Fransa’da siyasi istikrarsızlık, geçen yıl yapılan ve hiçbir partinin tek başına meclis çoğunluğunu elde edemediği genel seçimlerle başlamıştı.
-
Seçimlerde sol ittifak en büyük grup olarak çıksa da, Macron merkez sağdan Michel Barnier’yi başbakan atamıştı.
-
Ancak Barnier hükümeti, 2025 bütçesi konusunda uzlaşı sağlayamayınca, sadece 3 ay görevde kalabilmiş ve Aralık 2024’te güvensizlik oyuyla düşmüştü.
-
Macron’un onun yerine atadığı François Bayrou da, şimdi benzer bir bütçe krizi ve düşme tehlikesiyle karşı karşıya.
Melenchon, Macron’u geçen yılki seçim sonuçlarını yok saymakla ve ülkeyi bir siyasi kaosa sürüklemekle suçluyor.
Finans Hattı Yorum:
Fransa’da yaşanan bu siyasi kriz, sadece bir iç politika meselesi değil, aynı zamanda Euro Bölgesi’nin istikrarını ve küresel yatırımcı algısını doğrudan etkileyen, son derece önemli bir finansal olaydır.
1. “Yönetememe” Krizi ve Piyasa Belirsizliği: Fransa’da bir yıl içinde iki farklı hükümetin aynı “bütçe” meselesi yüzünden düşme tehlikesiyle karşı karşıya kalması, ülkede derin bir “yönetememe” krizi olduğunu gösteriyor. Bu durum, piyasaların en nefret ettiği şey olan belirsizliği zirveye taşıyor. Bir ülkenin bütçesini yapamaması, ekonomik politikalarının geleceği hakkında büyük bir soru işareti yaratır. Bu belirsizlik, yatırımcıların Fransız varlıklarından (hisse senetleri, tahviller) kaçınmasına neden olur.

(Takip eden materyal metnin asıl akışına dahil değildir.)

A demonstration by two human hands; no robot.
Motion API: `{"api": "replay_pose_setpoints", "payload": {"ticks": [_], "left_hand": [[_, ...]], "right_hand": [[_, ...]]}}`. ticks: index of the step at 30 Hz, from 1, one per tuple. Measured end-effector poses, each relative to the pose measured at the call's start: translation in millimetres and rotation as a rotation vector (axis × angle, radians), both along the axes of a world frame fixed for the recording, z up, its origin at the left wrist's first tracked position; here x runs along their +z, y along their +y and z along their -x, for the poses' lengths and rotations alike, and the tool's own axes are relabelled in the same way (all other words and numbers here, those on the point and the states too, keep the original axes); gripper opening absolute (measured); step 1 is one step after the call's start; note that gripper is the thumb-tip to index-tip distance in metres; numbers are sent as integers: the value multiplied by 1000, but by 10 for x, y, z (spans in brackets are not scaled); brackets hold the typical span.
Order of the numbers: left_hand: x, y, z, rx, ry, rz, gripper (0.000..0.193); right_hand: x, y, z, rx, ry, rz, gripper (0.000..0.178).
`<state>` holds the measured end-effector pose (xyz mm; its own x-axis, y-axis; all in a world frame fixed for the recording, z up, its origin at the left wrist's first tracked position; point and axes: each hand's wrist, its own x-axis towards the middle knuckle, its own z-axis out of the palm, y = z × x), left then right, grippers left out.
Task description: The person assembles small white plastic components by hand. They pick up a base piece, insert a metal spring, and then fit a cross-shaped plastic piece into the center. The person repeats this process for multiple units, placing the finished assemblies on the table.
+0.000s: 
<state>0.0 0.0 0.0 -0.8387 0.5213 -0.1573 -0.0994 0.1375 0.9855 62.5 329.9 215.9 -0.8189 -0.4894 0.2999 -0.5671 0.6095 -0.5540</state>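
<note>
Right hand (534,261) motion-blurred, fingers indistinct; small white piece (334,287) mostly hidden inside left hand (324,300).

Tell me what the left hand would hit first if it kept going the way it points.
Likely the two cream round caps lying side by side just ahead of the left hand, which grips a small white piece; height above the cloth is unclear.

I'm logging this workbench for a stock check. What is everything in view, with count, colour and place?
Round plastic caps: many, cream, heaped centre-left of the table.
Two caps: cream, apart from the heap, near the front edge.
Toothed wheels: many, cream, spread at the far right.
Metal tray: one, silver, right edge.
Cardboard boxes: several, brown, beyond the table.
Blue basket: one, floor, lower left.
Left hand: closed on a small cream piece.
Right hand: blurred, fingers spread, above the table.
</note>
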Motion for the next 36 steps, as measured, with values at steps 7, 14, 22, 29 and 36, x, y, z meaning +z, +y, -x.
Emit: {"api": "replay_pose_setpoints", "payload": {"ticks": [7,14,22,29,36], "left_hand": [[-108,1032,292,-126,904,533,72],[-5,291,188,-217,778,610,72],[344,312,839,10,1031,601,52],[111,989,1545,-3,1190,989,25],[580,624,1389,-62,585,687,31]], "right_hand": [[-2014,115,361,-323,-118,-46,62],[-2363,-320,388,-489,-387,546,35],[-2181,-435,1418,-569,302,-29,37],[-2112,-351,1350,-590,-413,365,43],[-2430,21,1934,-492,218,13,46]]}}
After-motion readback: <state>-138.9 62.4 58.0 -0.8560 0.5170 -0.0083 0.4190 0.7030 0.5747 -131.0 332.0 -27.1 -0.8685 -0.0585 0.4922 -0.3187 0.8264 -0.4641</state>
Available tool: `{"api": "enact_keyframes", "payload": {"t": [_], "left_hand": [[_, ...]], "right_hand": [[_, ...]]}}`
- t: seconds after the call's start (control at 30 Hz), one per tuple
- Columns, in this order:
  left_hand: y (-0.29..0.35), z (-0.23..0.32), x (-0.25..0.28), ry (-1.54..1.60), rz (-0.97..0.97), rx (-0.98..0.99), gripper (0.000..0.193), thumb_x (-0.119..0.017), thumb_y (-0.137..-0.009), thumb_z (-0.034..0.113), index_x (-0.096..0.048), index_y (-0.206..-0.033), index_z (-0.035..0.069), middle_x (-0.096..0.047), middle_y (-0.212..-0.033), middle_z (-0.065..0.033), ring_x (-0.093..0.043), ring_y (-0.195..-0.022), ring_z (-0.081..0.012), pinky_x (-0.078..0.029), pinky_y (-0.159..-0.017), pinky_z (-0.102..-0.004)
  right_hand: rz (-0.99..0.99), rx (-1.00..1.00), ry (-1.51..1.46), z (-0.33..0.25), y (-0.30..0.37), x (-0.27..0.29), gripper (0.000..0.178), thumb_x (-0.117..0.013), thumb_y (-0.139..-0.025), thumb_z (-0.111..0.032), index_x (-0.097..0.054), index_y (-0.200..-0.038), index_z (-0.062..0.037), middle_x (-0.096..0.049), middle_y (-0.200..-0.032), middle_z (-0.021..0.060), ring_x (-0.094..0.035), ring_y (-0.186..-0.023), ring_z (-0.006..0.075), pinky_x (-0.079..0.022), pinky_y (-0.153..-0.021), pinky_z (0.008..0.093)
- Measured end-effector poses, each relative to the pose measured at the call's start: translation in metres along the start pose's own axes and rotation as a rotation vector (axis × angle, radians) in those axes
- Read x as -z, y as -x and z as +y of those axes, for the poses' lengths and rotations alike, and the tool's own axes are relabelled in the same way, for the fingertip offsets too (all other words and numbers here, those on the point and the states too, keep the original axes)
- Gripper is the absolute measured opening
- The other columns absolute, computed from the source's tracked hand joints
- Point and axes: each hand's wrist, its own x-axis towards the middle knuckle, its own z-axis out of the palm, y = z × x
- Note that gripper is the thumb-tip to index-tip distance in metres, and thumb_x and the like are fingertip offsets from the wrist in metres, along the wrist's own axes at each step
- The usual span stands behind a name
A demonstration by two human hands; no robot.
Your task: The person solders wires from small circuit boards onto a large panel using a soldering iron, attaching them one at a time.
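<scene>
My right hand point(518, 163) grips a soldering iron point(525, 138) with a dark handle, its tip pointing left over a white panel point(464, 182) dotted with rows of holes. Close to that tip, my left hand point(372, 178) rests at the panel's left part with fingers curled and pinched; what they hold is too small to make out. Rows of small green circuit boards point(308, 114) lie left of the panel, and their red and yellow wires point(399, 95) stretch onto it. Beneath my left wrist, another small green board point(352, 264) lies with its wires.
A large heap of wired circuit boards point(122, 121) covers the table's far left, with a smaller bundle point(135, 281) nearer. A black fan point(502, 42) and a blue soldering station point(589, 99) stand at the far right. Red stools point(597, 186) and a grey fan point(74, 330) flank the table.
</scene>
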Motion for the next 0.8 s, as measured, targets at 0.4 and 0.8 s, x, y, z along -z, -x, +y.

2. Finansal Etkiler: CAC 40 ve Fransız Tahvilleri Baskı Altında
Bu siyasi kaosun finansal piyasalardaki yansıması nettir:
-
Fransız Borsası (CAC 40): Siyasi belirsizlik, kurumsal güveni ve yatırım iştahını azaltır. Bu durum, CAC 40 endeksi üzerinde aşağı yönlü bir baskı yaratır.
-
Fransız Devlet Tahvilleri (OAT): Hükümetin bütçe disiplinini sağlayamayacağı ve reformları yapamayacağı endişesi, ülkenin kredi riskini artırır. Bu da, Fransız devlet tahvillerinin faizlerinin yükselmesine (getirilerinin artmasına) neden olur. Yani, Fransa’nın borçlanma maliyeti artar.
3. Macron’un Azli Mümkün mü? Siyasi Risk Zirvede:
Her ne kadar bir cumhurbaşkanını azletmek hukuken çok zorlu bir süreç olsa da, böyle bir önergenin parlamentoya sunulması bile tek başına siyasi riskin ne kadar tırmandığını gösteriyor. Piyasalar, bu tür “kuyruk risklerini” (tail risk) sevmez ve bu durum genel risk primini artırır.
4. Euro Bölgesi İçin “Bulaşma Riski” (Contagion Risk): Fransa, Euro Bölgesi’nin Almanya ile birlikte iki temel direğinden biridir. Fransa’daki ciddi bir siyasi ve ekonomik istikrarsızlık, tüm Euro Bölgesi’ne yönelik yatırımcı güvenini sarsabilir ve ortak para birimi Euro üzerinde aşağı yönlü bir baskı yaratabilir. 8 Eylül’deki güven oylaması, sadece Fransa’nın değil, tüm Avrupa piyasalarının kaderini etkileyebilecek kritik bir dönemeç olacaktır.